I know I’ve been rather absent from this little space this year, and while I’ve touched on the subject, I hadn’t really gone into detail on why.
When I started blogging, I knew I wanted to be transparent. I wanted to show the struggles, the triumphs, and everything in between that comes with being a mother. The stuff that I probably shouldn’t share.
I’ve been trying to write this post for months. My creative drive took a hard hit this year and anytime I sat down to write, I couldn’t get anything on the page. If I did manage to find some words, it felt inauthentic, and I’d just give up. I struggled trying to connect with my readers because I was struggling to connect with myself. If you’ve been following along a while you know that last year I had a difficult pregnancy, a difficult cesarean recovery, and then moved from the only place I’d ever known with my then 2 year old and 8 week old. I battled colic and food allergies with my 8 week old stuck in a town where I knew nothing and no one, which started brewing the perfect postpartum storm.
I battled postpartum with Mykenzi, but it seemed rather short lived and I was able to get back on my feet on my own. This time, things were very different.
My mental health has suffered all year. A kid with colic can tear down a Mama, and unless you’ve gone through it, you honestly have no idea how dark those days can be. A lot of our colic issue was directly related to what Rowan was eating and it took us months to figure out. Once he was 7 months old we finally figured out a diet that worked for him, the dark clouds started to part, and the sun began to shine … well, for Rowan anyway.
For me, the damage was done. The stress of a newborn, the stress of two under two, the stress of a move, the stress of having no help close by, the stress of colic, the stress of food allergies, all combined with postpartum had taken my mental stability and turned me into a shell of a person. I could barely carry on a normal conversation with people, and when I did manage to carry on a conversation, I spent hours after it ended dissecting and regretting everything I had said. I struggled with morbid thoughts, never about suicide (thankfully), but things like being scared to get into a car because what if? I didn’t want to blog, I didn’t want to go out to dinner, I didn’t want to do anything. I tried so hard to get through it myself. I prayed SO hard, and tried my hardest to give it all to God, but this beast was so much bigger than me.
After a year of unsuccessfully getting myself out of the black hole of anxiety, I asked for help. I was very adamant that I did not want I be on medication, but I told my Doctor I knew I was at a point where I didn’t have much choice. I’m sort of a crunchy mom, I was sure there was a natural approach I could take to help. I had tried every natural approach I could get my hands on, which helped, but didn’t kick it, so there I was, begging for mercy. I was terrified. I didn’t want to “feel” like I was on medication, and I certainly didn’t want to be a zombie. I wanted to feel things, but not feel like everything was a catastrophic idea. I was ashamed that it had come to this, I left that office defeated and with a prescription in hand. I felt like a crunchy failure that let Big Pharma creep their way into my body.
I spent an entire year trying to avoid medication because society tells you it’s weak, and the crunchy world tells you to steer clear at all costs. What I didn’t prepare myself for was how I’d actually feel on that medication, and honestly, I felt amazing. My head was clear, I felt refreshed, I felt motivated, I felt like MYSELF, and for the first time in forever when a plane flew over my house I didn’t fear that it was falling out of the sky and into my home. It sounds ridiculous, and well, that’s because it is, but try telling that to high functioning anxiety.

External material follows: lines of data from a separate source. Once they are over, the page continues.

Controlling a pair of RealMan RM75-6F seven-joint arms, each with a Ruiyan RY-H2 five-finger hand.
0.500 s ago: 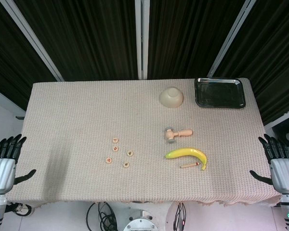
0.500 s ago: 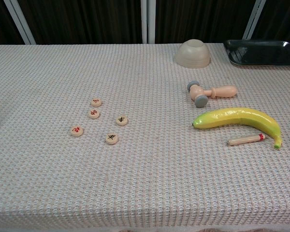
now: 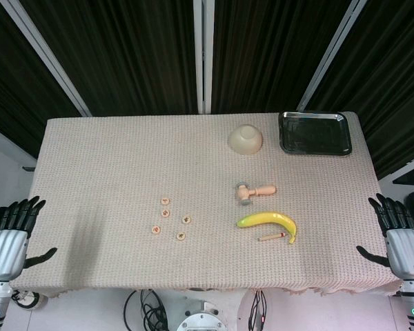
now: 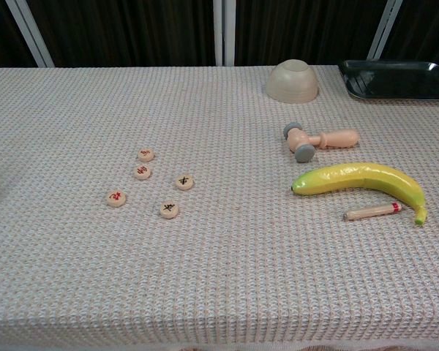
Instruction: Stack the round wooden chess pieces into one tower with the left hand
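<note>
I have 5 round wooden chess pieces (image 4: 152, 182) lying flat and apart from one another on the woven tablecloth (image 4: 73, 110), left of the table's middle in the chest view: 2 close together at the back of the cluster, 1 to the right, 2 nearer my edge. None is stacked yet, so the tower has not been started. I judge these discs light, stiff and low, with smooth faces that could slide on each other, and the coarse weave gives little room to get under them. I would take each by its rim, thumb against a finger, and set it down flat and centred; a tilted landing could topple a thin stack.

My left hand (image 3: 8, 234) sits off the table's left edge, well apart from the pieces, its fingers apart and holding nothing. My right hand (image 3: 399, 236) rests beyond the right edge, likewise spread and empty.

Further out, to the right, lie a small wooden mallet (image 4: 318, 140), a banana (image 4: 360, 180) with a short wooden stick (image 4: 373, 212) just beside it, an upturned bowl (image 4: 291, 81) and a dark tray (image 4: 395, 79) at the far corner.
</note>
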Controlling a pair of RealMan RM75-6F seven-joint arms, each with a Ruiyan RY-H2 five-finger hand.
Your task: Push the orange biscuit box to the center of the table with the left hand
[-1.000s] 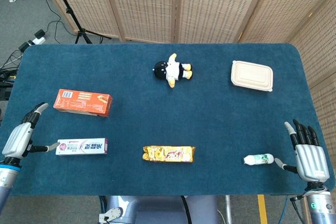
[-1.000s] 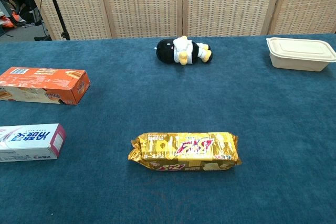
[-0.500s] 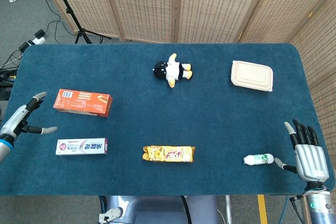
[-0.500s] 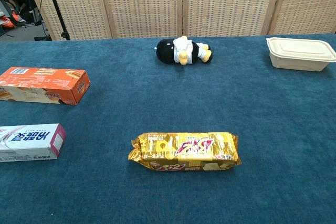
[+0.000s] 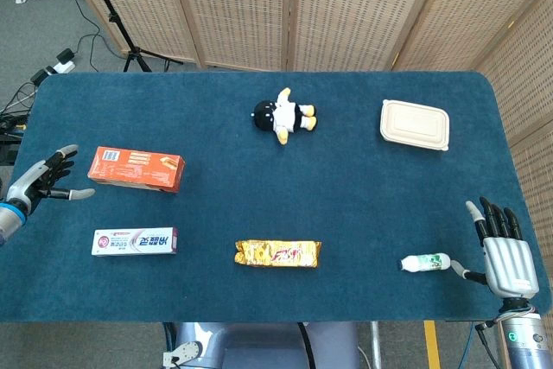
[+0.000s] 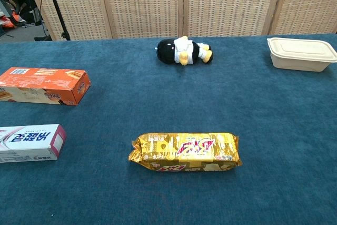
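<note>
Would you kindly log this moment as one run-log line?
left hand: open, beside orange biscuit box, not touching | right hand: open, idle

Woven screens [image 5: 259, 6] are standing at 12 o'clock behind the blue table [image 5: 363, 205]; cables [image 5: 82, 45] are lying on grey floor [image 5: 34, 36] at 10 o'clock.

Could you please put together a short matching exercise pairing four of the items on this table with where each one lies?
Things:
1. orange biscuit box
2. plush penguin
3. beige lidded container
4. small white bottle

Places:
A. far right part of the table
B. left side, just right of the left hand
C. near right edge, beside the right hand
D. far middle of the table

Pairs: 1-B, 2-D, 3-A, 4-C
</note>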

Something I avoided for so long because of a stigma actually helped me piece myself back together. It showed me that the last thing I should be feeling is ashamed because I’m a better person with its help. I’m a better wife, I’m a better mom, I’m a better me. I told my Husband at that appointment that I wouldn’t tell a soul I had given into medication. I was scared of being judged, or scared of being seen as weak, or being labeled as crazy. I wasn’t going to share that here, no way. But, when I saw the positive changes and could think clearer, I knew someone else out there was struggling and needed to know it was okay to ask for help.
I honestly had no idea I was living under a dark cloud for so long. The way I feel is the best I have felt in years. So please, if you are struggling, don’t be afraid to ask for help. The very thing you are scared of could be the very thing that helps you get your life back. I will always advocate for finding a natural approach to things, but sometimes things are just so far out of your hands that modern medicine can be useful. Also, if you are silently struggling and just want to talk to someone, I am always willing to listen.
So, that’s where I’ve been. Trapped inside my own head. Thanks for bearing with me as I got myself together. While this year has been a huge struggle, it has also been quite the learning year. I have grown in so many ways that I would struggle all over again. With an eventful 2017, I’m looking forward to a bright 2018. I’m ready to reclaim this little space and make regular rambling pit stops again.